Exercise | Of the entries below, return exactly those lines that fall between the one containing "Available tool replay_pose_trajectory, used" and the one containing "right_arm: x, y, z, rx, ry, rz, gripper", the two end lines included.

Records from a dataset |

= = = = = = =

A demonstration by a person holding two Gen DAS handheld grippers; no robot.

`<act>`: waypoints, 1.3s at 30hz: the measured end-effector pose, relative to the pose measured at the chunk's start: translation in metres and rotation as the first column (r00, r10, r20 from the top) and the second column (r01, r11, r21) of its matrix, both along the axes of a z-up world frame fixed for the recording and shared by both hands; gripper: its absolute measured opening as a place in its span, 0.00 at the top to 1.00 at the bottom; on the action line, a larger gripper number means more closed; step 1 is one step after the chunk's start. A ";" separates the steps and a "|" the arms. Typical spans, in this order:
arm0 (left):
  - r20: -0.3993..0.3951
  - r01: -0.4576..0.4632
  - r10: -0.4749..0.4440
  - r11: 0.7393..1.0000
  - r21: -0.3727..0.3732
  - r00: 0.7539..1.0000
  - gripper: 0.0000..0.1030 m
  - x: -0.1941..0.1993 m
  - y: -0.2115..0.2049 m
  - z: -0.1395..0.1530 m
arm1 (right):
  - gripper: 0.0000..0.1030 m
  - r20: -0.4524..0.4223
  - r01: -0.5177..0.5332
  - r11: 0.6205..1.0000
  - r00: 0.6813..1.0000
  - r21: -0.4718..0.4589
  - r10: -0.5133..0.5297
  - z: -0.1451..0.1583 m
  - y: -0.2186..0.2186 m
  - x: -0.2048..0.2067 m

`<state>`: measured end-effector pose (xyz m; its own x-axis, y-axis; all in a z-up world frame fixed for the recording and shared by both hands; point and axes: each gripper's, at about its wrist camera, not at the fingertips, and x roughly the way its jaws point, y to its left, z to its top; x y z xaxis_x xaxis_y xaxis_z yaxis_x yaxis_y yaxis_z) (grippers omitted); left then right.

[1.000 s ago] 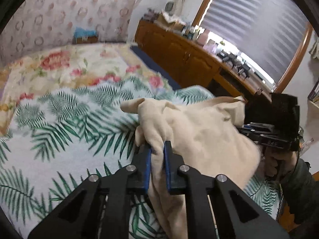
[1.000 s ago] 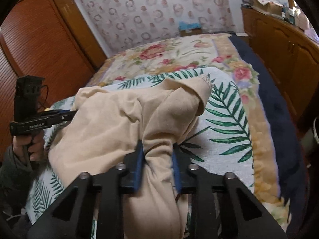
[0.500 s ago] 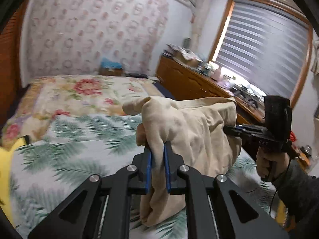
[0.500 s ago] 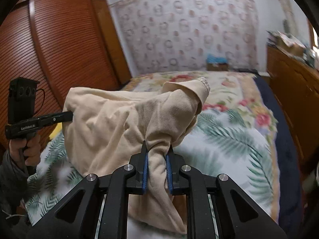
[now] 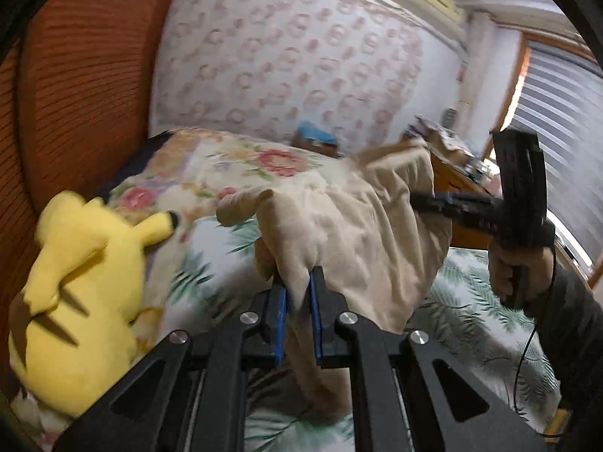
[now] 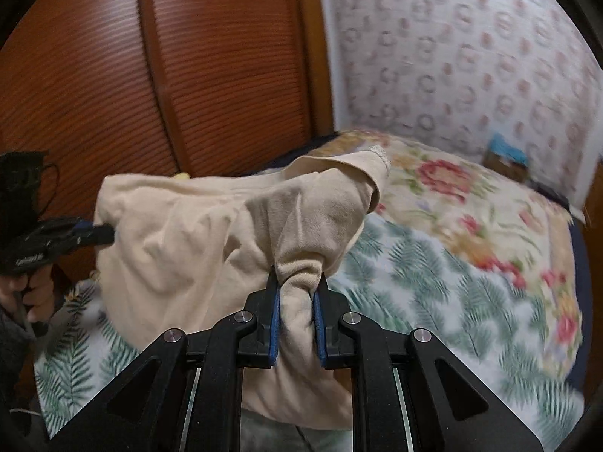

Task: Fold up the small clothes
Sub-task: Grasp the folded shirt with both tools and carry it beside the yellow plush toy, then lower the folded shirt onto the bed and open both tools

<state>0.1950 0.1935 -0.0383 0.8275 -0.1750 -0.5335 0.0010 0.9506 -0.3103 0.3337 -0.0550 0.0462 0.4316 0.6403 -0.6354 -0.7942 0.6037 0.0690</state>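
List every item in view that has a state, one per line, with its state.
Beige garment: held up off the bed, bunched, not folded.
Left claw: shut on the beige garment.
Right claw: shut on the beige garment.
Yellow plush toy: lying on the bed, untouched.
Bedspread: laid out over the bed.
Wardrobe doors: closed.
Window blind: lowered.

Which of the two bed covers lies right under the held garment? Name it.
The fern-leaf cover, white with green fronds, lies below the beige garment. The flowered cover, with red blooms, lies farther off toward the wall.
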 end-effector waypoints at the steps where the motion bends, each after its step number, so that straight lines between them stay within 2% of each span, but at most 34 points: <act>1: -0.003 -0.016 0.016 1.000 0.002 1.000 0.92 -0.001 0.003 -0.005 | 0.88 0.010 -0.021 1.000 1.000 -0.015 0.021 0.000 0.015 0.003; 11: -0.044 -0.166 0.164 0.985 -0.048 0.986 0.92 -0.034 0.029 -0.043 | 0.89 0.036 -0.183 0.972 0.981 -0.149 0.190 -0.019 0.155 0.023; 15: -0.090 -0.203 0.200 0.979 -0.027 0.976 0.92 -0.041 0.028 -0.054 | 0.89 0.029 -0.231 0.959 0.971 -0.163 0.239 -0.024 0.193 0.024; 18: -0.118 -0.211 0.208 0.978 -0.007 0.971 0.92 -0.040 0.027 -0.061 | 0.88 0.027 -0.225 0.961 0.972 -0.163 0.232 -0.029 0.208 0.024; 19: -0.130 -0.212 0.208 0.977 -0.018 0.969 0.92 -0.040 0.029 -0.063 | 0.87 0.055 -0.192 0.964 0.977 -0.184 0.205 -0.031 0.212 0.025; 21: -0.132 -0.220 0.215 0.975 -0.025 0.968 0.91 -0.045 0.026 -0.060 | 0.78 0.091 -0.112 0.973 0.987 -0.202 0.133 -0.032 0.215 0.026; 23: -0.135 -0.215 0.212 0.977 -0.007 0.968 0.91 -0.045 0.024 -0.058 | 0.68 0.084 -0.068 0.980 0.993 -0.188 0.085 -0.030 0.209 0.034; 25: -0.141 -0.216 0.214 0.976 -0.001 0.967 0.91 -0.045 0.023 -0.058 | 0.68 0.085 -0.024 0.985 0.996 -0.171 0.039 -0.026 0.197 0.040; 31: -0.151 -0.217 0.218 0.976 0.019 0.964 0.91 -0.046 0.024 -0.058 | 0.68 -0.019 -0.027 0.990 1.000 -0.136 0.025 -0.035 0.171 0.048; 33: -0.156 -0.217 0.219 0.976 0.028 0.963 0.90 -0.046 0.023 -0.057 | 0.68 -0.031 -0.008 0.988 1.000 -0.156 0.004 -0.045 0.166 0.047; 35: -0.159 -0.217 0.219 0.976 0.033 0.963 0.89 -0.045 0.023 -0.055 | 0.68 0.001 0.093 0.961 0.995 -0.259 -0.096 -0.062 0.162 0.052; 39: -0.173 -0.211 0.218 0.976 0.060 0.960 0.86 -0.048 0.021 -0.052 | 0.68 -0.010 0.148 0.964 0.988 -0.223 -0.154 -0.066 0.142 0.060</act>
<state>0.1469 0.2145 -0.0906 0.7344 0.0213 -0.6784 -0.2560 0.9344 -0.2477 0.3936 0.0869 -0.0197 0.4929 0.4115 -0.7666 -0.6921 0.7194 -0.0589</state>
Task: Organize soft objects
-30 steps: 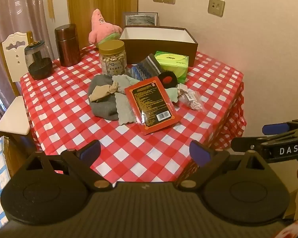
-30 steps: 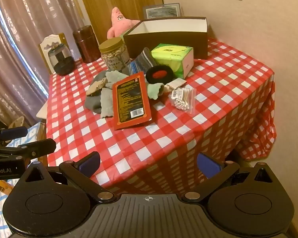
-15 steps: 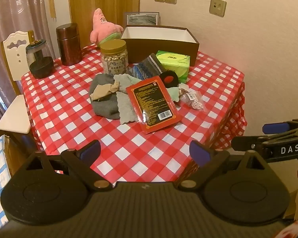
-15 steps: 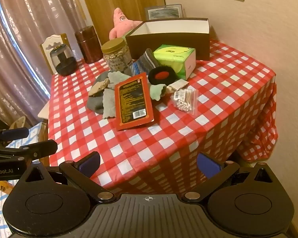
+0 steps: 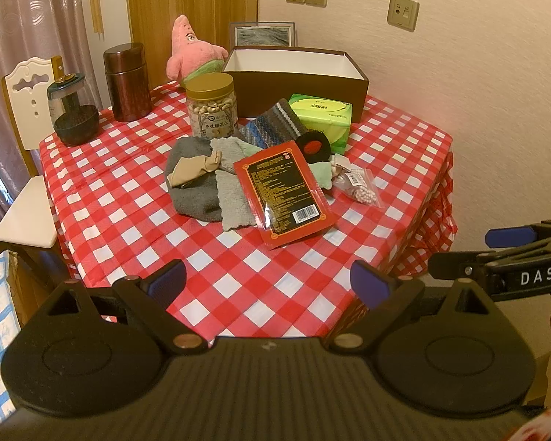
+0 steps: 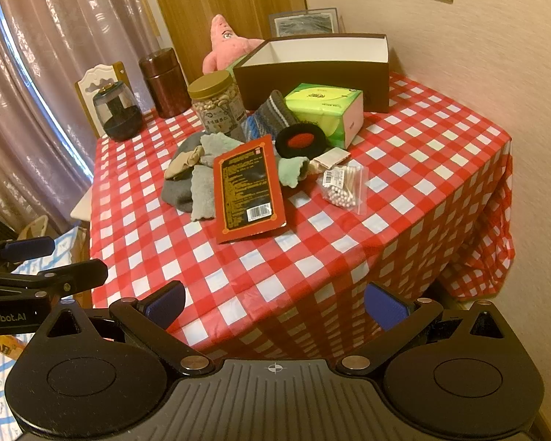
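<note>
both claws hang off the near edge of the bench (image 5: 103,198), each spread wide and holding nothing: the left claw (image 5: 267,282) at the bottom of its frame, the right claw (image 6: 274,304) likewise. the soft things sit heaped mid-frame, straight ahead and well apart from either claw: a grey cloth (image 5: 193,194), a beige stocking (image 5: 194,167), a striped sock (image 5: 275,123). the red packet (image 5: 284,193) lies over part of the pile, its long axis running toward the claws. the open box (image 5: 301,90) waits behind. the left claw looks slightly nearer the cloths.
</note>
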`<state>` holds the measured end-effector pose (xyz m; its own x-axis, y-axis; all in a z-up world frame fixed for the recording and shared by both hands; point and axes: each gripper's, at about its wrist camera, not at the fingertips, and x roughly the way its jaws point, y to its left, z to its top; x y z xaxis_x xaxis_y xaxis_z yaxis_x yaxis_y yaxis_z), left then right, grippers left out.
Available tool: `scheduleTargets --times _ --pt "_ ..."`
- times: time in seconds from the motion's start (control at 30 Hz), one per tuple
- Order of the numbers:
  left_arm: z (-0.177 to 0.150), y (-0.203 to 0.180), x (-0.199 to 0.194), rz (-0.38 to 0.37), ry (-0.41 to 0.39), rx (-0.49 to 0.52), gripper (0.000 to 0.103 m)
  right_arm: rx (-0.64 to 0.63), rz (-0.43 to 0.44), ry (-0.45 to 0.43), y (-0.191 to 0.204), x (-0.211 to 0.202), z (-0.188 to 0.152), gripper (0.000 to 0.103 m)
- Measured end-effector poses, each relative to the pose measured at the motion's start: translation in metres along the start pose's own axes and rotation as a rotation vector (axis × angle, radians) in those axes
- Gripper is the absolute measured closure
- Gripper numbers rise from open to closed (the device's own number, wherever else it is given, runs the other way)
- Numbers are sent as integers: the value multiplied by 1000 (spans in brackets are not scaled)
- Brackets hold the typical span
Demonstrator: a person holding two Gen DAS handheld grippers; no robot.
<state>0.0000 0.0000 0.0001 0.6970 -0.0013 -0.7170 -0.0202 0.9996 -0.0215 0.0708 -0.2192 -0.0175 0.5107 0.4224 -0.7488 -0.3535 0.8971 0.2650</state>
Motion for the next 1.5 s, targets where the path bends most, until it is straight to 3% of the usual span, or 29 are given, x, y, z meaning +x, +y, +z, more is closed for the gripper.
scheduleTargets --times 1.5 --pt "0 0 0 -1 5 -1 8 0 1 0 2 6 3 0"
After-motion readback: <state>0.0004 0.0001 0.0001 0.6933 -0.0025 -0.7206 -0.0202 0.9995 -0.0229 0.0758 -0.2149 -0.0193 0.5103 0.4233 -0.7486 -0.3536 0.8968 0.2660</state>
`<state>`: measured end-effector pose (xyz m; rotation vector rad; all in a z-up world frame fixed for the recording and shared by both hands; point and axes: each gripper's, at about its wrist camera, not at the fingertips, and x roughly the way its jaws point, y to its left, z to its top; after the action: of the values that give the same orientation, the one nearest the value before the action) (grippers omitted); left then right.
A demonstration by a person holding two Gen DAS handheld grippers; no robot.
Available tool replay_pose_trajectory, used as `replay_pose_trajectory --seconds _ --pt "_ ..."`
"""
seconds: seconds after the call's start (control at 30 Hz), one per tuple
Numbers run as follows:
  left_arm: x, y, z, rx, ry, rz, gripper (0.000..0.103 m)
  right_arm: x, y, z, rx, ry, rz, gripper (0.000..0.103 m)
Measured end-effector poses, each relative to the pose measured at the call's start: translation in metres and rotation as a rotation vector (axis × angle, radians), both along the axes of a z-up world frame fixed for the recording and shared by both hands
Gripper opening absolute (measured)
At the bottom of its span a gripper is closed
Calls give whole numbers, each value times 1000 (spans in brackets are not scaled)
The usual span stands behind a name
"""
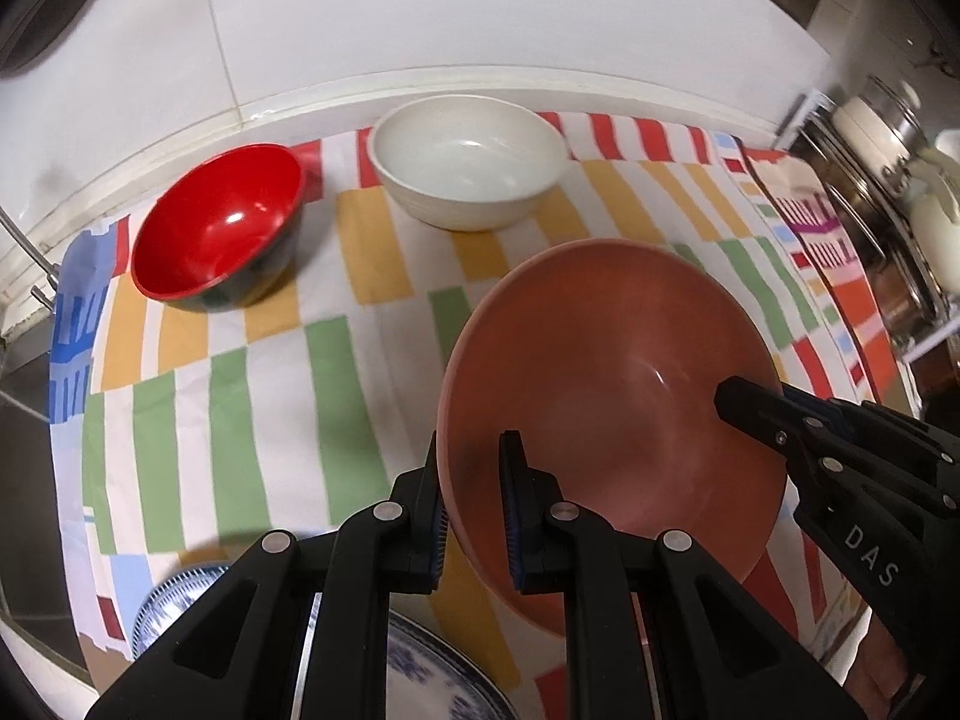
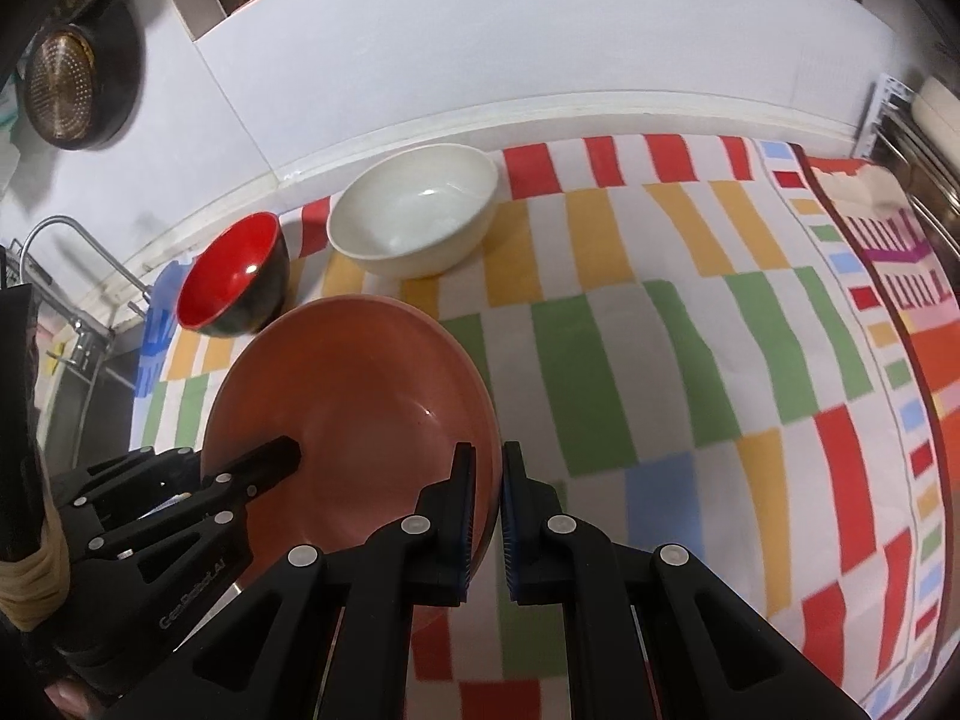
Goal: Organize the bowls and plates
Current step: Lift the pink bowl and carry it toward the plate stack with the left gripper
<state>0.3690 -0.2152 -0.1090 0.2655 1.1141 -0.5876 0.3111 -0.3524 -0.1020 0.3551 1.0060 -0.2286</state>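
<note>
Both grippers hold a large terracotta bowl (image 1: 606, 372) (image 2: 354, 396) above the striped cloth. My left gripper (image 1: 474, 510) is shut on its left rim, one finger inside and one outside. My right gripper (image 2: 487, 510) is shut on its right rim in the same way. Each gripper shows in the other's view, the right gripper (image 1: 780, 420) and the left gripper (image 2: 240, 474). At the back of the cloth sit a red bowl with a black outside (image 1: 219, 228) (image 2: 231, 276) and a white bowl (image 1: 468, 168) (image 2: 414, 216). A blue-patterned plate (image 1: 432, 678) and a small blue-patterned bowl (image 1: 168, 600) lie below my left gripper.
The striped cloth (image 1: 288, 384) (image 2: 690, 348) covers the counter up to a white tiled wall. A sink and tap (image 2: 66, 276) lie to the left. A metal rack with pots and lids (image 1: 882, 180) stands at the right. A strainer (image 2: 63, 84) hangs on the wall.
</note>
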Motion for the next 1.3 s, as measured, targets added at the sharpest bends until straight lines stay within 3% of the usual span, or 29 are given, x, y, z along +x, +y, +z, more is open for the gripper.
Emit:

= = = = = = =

Exercise output |
Available tool replay_pose_trajectory, used as `replay_pose_trajectory --seconds _ --pt "_ ..."`
"""
seconds: seconds after the call's start (control at 30 Hz), one per tuple
Numbers run as follows:
  left_arm: x, y, z, rx, ry, rz, gripper (0.000..0.103 m)
  right_arm: x, y, z, rx, ry, rz, gripper (0.000..0.103 m)

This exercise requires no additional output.